VITÓRIA PICOTA A CARTA.

GUILHERME
Não!

VITÓRIA
Não quer ver, não veja. Talvez a sua fé seja mais forte do que a da maioria da população, porque nem de evidência você precisa, de tanta fé que há dentro desse seu ser!

GUILHERME
Não.

VITÓRIA
Pronto.

GUILHERME
É sério que você faz isso com as pessoas?

VITÓRIA
Eu tento ajudar as pessoas nas suas questões. Qual foi a questão que você trouxe pra mim? Seu problema com a prova.

GUILHERME
Eu estava dizendo que talvez se não fosse uma carta muito específica até minha mãe saberia que eu não acreditaria e que isso mudaria a visão que eu tenho de você, Vitória! A visão que eu tenho de tudo isso! Justo agora que tava tudo caminhando bem!

VITÓRIA
Cara, você nem leu a carta. E até eu sei que você não acreditaria se não fosse muito específica.

GUILHERME
Exatamente! E se eu lesse e achasse que foi coisa muito óbvia que pudesse valer pra todo mundo que perdeu a mãe? Você me conhece, Vitória, não é difícil acertar algumas coisas óbvias! Eu não quero parecer um descrente, você sabe que eu boto fé nessas coisas, mas o pai da dúvida habita em mim... e oras, você é um ser humano feito eu, às vezes a gente se confunde tanto de propósito, mesmo que sem malícia, como inconscientemente.

VITÓRIA
Eu entendo o seu questionamento, Gui.
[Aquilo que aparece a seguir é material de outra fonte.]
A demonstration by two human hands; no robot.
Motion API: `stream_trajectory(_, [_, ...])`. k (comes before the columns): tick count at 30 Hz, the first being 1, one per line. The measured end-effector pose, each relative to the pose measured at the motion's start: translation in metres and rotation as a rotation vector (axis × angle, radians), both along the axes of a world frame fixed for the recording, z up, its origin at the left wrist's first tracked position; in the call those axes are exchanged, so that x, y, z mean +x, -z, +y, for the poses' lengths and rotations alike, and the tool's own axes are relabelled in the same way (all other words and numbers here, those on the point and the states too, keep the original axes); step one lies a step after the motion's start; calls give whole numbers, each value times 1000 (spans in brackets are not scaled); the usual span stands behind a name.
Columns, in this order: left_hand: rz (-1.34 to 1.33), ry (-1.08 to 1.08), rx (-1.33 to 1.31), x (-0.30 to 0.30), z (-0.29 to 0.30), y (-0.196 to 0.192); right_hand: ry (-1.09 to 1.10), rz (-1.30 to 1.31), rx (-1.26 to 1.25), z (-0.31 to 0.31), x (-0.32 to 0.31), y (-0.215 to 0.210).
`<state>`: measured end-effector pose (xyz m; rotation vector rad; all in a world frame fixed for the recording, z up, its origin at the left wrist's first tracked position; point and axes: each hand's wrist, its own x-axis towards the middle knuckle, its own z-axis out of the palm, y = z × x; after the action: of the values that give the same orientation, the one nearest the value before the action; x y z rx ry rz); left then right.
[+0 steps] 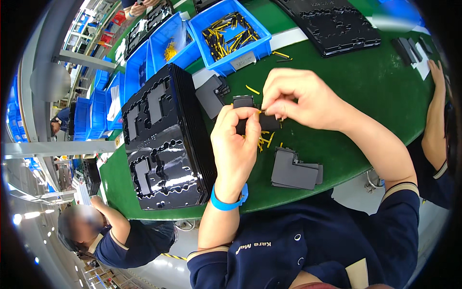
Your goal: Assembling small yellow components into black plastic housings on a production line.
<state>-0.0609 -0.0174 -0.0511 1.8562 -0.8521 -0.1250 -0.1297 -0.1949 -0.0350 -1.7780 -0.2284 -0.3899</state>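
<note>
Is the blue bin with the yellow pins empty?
No, the blue plastic bin at the top of the green table holds a loose heap of yellow and black pins.

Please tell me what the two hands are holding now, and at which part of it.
Both hands hold one dark grey plastic part. The left hand grips its near side; the right hand pinches its right edge. Whether the fingers also hold a yellow pin cannot be told.

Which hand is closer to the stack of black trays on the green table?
Left. The left hand is just right of the stack of black trays; the right hand is farther right, beyond the left one.
</note>
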Motion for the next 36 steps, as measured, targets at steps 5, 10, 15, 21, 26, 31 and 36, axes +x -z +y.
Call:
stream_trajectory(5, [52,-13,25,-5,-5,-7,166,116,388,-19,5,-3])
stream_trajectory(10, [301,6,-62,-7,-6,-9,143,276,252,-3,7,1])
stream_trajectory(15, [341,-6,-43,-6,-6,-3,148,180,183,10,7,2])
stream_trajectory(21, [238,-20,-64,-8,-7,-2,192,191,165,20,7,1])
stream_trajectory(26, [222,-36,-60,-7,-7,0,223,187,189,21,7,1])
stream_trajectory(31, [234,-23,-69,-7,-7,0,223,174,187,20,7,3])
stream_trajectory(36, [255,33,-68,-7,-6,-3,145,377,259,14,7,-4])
Mas eu não ganho nada com isso aqui...

GUILHERME
Ganha sim, ganha uma autoridade sim, um poder de voz pelo menos aqui dentro.

VITÓRIA
Tá, tudo bem. Eu não estou tentando te confortar em nada, eu não sei explicar como essas cartas chegam à mim. Você me conhece um pouco, eu não estou tentando enganar você.

GUILHERME
Eu sei que não, Vi. Eu sei que não. O que eu digo é que, e se é sua mente que está enganando nós dois?

SILÊNCIO.

GUILHERME
De qualquer forma agora você já destruiu a carta. Eu acho... até melhor eu viver nessa dúvida.

VITÓRIA
Bom, como eu sabia que você daria esse show existencialista, eu guardei a original e te entreguei uma cópia.

GUILHERME
O que?!

VITÓRIA
Tome. (ENTREGA A CARTA ORIGINAL) Essa vem com a letra da sua mãe, acredito. Se tudo der certo.

GUILHERME
Sua lazarenta.

BLACK-OUT.


CENA 2

GUILHERME LÊ A CARTA EM UM FOCO.

GUILHERME
“Filhinho amado. (ELE VIRA OS OLHOS EM REPROVAÇÃO) Cada nano segundo longe de você parece uma eternidade. Saiba que eu estive olhando pelos seus caminhos e sei que você está conseguindo encontrar as respostas que buscava. Cuidado para não crer sem evidência; aquilo que parece ser bom, nem sempre é a verdade. Há um nirvana, filhinho, mas você não vai alcançá-lo com as drogas; lembre-se que eu tentei e ando tentando ainda. Estar aqui é quase como estar aí. Não se preocupe tanto com coisas simples. O sol nasce e o se põe e pronto. Às vezes é mais fácil aceitar do que ficar buscando por uma resposta que não mudará muita coisa porque o sol ainda estará nascendo e se pondo você buscando o porquê ou não. Não é um incentivo pra você se manter ignorante, é só pra tentar encontrar a paz nessa busca também, como prioridade ainda. Resposta certa em agonia serve de quê? Tenha juízo e aprenda logo a lidar com o dinheiro, não deixe a preocupação te dominar. Viva. Beijinhos de sua mamãe.” (PAUSA) Porra, que sermão consciente, bicho. Porém...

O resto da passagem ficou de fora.